But the dials don’t appear to connect to anything
By David Salt
You’re driving along and one of the dials on the dashboard suddenly shoots way over normal. The car, however, seems to be travelling fine so you decide its an instrument error and ignore it.
But what if several dials begin overshooting? Oil pressure is up, heat is going through the roof, warning lights are flashing all over the console. What do you do? You pull over as fast as possible and try to find out what’s wrong because ignoring this multitude of warnings will likely wreck your car and possibly risk your life.
Quick, stop the car!
Well, multiple serious warning lights are flashing at us from all over the globe.
An unprecedented sixth mass coral bleaching event is sweeping up and down the Great Barrier Reef – in a La Nina year!
We’re still trying to dry out after historic floods generated by a series of ‘rain bombs’ up and down Australia’s east coast (with the possibility of more to come).
The US Mid-West is gripped by unprecedented drought (with Lake Powell behind the Hoover Dam, the world’s first super dam, hitting a record low this week).
Death Valley in the US has just recorded its hottest March day on record with a sweltering 40°C (records date back to 1911). Keep in mind winter has just finished for this part of the world.

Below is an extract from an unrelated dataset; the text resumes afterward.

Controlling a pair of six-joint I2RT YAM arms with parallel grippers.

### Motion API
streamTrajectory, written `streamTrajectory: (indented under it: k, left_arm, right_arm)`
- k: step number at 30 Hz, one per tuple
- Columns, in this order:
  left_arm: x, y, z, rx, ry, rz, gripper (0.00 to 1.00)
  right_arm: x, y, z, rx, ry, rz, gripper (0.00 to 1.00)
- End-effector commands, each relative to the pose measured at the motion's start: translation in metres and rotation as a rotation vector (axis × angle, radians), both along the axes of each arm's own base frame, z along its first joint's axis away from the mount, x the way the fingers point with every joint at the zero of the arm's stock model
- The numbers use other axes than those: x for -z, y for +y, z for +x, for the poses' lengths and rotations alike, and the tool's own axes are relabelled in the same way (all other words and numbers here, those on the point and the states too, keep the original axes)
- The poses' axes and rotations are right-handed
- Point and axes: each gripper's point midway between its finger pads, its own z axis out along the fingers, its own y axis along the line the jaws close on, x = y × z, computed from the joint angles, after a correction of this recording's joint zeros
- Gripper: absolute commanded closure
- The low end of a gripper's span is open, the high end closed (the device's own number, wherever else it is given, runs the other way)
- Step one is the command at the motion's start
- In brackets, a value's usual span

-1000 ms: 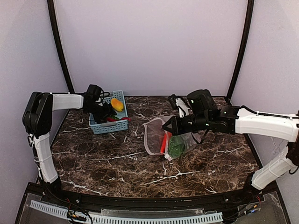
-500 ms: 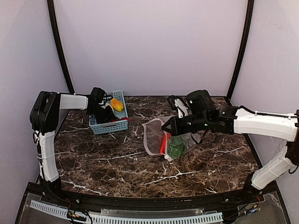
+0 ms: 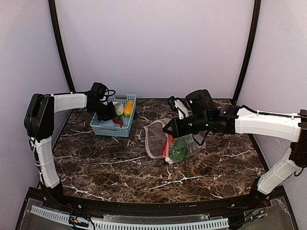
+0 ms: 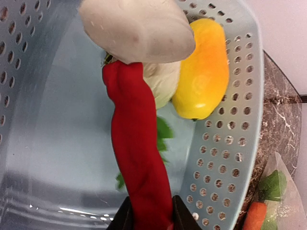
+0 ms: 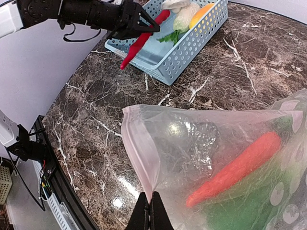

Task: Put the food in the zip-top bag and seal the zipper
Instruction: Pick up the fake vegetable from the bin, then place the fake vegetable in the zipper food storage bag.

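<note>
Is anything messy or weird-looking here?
Nothing looks spilled or broken. The only odd thing is the long red pepper: the left gripper pinches it, so it hangs slanted above the blue basket instead of lying flat.

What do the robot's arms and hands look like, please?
The left arm and right arm are white tubes joined by black rounded joints. The left hand and right hand are black, with thin black cables looping at the wrists.
</note>
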Motion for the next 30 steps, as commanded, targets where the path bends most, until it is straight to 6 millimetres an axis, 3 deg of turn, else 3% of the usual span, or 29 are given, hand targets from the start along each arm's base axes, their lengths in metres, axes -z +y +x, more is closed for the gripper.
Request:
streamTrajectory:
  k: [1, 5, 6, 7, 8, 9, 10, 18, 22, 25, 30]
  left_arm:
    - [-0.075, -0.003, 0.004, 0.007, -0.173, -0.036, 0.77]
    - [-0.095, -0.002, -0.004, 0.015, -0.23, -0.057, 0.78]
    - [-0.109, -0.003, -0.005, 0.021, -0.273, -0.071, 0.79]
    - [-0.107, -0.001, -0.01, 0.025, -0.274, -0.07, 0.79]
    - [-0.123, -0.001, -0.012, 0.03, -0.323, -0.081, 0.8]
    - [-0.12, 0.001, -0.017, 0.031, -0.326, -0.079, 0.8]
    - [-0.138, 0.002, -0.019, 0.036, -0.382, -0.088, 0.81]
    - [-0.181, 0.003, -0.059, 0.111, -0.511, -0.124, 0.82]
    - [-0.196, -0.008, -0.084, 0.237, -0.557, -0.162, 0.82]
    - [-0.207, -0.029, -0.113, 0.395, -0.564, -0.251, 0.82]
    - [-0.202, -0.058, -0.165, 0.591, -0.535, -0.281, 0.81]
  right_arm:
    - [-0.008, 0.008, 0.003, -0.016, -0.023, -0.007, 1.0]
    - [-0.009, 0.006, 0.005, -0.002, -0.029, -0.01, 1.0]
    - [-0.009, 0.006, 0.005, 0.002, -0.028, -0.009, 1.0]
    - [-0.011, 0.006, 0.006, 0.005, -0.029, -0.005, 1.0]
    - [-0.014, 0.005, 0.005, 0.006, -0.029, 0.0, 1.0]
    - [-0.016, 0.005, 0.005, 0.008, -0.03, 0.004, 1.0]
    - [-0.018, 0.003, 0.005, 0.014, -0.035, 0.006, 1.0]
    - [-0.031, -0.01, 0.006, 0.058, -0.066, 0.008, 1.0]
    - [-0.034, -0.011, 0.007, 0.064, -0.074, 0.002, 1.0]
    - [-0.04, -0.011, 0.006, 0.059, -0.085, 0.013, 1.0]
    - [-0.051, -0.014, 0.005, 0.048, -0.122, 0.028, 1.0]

But possibly the most alarming weather events being experienced at this moment are heat waves striking both Antarctica and the North Pole – alarming because it has climatologists and meteorologists in a spin.
Parts of eastern Antarctica have seen temperatures hover 40 degrees Celsius above normal for three days and counting.
“This event is completely unprecedented and upended our expectations about the Antarctic climate system,” said Jonathan Wille, a researcher studying polar meteorology at Université Grenoble Alpes in France.
“Antarctic climatology has been rewritten,” tweeted Stefano Di Battista, another noted Antarctic researcher. He said that such temperature anomalies would have been considered “impossible” and “unthinkable” before they actually occurred.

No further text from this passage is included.